» **WHAT YOU HAVE TO DO**
I need each line of the entries below that includes the string "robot".

(INFORMATION Opens)

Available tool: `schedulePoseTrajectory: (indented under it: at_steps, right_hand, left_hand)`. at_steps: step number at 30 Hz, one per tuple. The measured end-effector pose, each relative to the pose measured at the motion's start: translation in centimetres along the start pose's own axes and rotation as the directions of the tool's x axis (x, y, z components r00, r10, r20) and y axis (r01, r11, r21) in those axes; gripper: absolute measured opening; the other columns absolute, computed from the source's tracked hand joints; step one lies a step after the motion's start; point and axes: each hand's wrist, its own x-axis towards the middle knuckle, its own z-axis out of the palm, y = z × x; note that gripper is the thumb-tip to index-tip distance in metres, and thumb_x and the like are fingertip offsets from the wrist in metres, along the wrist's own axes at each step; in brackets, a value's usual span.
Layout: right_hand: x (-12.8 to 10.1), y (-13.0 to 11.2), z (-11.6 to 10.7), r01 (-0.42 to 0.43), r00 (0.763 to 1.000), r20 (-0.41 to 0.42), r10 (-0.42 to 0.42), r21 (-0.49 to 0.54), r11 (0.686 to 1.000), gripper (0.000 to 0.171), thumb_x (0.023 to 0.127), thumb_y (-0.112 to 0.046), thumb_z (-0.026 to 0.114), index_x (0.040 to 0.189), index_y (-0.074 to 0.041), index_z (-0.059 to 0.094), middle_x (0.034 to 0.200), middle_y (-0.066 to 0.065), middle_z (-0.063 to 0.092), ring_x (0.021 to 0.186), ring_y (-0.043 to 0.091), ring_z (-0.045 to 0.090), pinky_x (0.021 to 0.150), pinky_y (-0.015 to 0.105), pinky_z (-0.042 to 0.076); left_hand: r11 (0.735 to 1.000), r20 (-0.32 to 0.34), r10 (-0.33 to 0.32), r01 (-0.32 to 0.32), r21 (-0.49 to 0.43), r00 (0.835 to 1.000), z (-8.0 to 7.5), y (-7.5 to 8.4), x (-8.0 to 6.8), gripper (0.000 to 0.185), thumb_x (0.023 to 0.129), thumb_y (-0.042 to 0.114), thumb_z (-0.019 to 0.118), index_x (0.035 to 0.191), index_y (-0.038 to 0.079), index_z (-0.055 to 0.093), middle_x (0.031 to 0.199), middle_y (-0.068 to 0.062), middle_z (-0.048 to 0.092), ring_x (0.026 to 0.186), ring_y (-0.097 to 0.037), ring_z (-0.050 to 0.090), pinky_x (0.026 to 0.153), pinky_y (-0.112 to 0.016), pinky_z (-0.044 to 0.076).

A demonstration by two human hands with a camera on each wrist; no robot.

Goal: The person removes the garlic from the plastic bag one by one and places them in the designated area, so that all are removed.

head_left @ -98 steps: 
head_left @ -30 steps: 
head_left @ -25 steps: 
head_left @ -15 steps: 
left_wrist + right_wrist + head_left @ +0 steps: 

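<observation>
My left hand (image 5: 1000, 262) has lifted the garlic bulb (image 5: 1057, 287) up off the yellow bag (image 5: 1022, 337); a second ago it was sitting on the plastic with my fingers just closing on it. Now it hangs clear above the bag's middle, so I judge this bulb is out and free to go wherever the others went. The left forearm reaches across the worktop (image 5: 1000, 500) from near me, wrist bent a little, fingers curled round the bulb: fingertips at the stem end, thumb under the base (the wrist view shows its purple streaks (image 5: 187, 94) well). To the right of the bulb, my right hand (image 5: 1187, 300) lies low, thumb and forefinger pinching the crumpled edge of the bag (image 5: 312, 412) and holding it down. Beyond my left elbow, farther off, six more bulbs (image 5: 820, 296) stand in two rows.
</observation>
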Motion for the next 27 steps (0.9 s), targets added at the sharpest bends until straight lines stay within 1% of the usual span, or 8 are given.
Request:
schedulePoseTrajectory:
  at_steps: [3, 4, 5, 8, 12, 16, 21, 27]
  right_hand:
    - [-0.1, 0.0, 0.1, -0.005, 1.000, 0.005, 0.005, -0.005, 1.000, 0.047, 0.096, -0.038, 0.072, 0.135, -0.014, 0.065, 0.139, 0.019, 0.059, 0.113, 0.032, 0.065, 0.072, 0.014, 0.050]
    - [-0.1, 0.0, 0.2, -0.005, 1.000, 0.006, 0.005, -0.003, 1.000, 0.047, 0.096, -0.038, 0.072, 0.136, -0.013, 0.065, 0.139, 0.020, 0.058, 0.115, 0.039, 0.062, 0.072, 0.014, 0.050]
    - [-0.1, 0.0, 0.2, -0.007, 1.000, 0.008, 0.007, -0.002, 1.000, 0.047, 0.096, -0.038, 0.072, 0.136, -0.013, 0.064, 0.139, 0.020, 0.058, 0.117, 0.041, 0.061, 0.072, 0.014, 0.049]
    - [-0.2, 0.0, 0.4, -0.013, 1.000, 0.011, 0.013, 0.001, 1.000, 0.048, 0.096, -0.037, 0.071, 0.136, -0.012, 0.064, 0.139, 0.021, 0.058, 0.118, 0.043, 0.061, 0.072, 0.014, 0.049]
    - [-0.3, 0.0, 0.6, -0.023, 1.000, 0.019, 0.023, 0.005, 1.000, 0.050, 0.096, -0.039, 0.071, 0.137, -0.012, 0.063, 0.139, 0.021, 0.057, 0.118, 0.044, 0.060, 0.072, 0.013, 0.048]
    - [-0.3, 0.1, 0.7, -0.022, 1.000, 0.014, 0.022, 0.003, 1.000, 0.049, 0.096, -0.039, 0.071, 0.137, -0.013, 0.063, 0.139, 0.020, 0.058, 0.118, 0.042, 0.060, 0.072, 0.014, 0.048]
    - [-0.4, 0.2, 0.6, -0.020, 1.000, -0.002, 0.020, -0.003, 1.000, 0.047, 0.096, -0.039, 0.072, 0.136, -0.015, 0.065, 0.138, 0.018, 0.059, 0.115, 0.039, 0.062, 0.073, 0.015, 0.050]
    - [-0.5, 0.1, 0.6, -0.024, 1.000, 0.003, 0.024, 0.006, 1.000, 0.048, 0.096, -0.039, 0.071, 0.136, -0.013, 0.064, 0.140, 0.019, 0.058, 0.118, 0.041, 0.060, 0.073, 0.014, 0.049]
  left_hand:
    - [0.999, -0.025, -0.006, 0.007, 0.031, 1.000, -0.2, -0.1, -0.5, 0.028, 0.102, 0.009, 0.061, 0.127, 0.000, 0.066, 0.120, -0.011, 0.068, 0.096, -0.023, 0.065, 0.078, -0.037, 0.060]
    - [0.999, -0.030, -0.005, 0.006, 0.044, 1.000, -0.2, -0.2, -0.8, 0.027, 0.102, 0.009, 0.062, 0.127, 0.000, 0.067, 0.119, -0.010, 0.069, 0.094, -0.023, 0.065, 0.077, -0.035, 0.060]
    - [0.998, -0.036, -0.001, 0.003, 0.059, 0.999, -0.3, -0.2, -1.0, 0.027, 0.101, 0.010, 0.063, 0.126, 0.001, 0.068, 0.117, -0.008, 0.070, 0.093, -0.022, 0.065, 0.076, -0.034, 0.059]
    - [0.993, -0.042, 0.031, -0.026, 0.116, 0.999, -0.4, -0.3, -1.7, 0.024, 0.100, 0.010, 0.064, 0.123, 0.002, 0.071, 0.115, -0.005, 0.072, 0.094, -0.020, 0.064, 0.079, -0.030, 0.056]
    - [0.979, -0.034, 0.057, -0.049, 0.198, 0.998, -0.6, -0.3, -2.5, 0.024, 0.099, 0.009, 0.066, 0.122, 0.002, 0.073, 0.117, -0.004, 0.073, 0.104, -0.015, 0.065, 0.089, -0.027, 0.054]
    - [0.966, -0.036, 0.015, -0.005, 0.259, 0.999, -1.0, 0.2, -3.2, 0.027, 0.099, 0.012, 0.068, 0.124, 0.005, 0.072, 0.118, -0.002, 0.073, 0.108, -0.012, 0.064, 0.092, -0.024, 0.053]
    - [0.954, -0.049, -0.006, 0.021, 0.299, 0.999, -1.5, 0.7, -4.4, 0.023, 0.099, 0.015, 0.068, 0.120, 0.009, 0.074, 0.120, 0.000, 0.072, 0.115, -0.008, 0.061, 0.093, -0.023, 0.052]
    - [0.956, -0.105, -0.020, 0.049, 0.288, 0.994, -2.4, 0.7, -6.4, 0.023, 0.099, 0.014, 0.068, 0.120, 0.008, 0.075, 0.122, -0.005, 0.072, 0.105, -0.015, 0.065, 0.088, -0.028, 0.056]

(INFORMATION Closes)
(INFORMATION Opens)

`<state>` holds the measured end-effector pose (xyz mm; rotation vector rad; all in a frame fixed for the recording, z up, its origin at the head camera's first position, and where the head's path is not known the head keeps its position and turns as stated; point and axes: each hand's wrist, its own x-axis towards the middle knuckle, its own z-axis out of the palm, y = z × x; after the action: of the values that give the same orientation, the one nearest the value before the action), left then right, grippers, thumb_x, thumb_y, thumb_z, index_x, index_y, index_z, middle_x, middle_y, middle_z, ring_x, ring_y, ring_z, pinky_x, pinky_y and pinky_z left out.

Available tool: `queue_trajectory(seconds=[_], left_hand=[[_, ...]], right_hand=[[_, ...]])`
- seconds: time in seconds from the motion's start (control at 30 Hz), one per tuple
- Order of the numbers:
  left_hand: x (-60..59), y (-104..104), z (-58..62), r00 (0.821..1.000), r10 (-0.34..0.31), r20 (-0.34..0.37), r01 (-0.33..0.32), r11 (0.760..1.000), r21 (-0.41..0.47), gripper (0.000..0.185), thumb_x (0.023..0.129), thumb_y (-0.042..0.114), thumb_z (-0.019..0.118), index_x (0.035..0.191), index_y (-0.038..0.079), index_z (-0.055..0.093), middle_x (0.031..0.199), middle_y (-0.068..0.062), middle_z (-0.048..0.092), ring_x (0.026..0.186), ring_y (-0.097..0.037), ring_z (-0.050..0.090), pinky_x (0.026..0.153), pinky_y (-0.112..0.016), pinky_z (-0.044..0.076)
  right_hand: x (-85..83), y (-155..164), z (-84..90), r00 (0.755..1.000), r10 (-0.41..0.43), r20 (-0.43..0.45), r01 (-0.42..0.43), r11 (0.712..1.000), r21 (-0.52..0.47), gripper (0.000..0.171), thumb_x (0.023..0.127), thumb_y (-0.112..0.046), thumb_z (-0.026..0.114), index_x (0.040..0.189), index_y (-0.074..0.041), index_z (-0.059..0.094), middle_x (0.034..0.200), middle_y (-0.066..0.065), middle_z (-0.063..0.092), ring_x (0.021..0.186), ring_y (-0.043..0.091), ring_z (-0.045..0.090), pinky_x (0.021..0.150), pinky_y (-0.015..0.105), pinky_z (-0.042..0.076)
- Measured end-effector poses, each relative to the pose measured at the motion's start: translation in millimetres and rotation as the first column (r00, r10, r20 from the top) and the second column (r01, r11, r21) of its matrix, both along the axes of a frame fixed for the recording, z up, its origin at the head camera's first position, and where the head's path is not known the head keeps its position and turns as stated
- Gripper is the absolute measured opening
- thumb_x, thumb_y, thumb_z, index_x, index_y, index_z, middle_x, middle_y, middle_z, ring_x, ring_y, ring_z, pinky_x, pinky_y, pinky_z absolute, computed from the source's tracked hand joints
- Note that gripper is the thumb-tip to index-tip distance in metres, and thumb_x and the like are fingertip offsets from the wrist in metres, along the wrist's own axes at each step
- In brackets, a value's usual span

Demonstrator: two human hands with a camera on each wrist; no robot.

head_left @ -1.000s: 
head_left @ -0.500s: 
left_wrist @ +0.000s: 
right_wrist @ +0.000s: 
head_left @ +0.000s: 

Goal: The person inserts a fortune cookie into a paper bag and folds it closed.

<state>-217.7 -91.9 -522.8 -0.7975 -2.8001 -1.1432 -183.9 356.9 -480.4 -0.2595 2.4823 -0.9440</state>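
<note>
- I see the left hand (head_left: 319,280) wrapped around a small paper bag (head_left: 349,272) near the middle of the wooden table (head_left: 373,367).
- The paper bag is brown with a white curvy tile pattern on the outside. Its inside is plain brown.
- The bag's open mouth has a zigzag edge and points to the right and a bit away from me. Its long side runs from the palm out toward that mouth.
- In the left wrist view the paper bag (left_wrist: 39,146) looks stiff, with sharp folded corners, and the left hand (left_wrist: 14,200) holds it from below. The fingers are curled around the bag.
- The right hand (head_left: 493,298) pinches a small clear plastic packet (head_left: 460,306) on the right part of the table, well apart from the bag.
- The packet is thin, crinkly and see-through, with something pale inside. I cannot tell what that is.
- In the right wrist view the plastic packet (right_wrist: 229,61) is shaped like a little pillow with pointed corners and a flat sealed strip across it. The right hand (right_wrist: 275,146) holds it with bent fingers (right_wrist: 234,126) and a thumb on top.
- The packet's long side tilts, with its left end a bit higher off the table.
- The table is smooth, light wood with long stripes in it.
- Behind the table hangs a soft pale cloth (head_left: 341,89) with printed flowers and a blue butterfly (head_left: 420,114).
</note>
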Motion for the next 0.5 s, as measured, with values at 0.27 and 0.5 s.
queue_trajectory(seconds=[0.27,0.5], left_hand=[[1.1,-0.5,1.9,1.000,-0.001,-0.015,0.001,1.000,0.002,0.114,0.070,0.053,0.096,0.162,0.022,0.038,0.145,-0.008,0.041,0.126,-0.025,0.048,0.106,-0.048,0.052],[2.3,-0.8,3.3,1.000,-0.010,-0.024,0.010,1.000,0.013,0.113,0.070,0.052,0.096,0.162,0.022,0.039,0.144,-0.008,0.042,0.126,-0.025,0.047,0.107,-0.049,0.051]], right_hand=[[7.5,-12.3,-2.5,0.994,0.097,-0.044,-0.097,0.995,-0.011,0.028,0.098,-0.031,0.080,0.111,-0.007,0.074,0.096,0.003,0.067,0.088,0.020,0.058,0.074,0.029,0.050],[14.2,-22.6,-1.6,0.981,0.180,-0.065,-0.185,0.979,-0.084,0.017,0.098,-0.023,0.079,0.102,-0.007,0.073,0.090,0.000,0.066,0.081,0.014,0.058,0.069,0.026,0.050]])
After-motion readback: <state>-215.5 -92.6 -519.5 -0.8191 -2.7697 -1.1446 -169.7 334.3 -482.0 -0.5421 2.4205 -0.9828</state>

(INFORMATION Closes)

» **EXERCISE RESULT**
A demonstration by two human hands with a camera on each wrist; no robot.
Demonstrator: two human hands with a camera on each wrist; no robot.

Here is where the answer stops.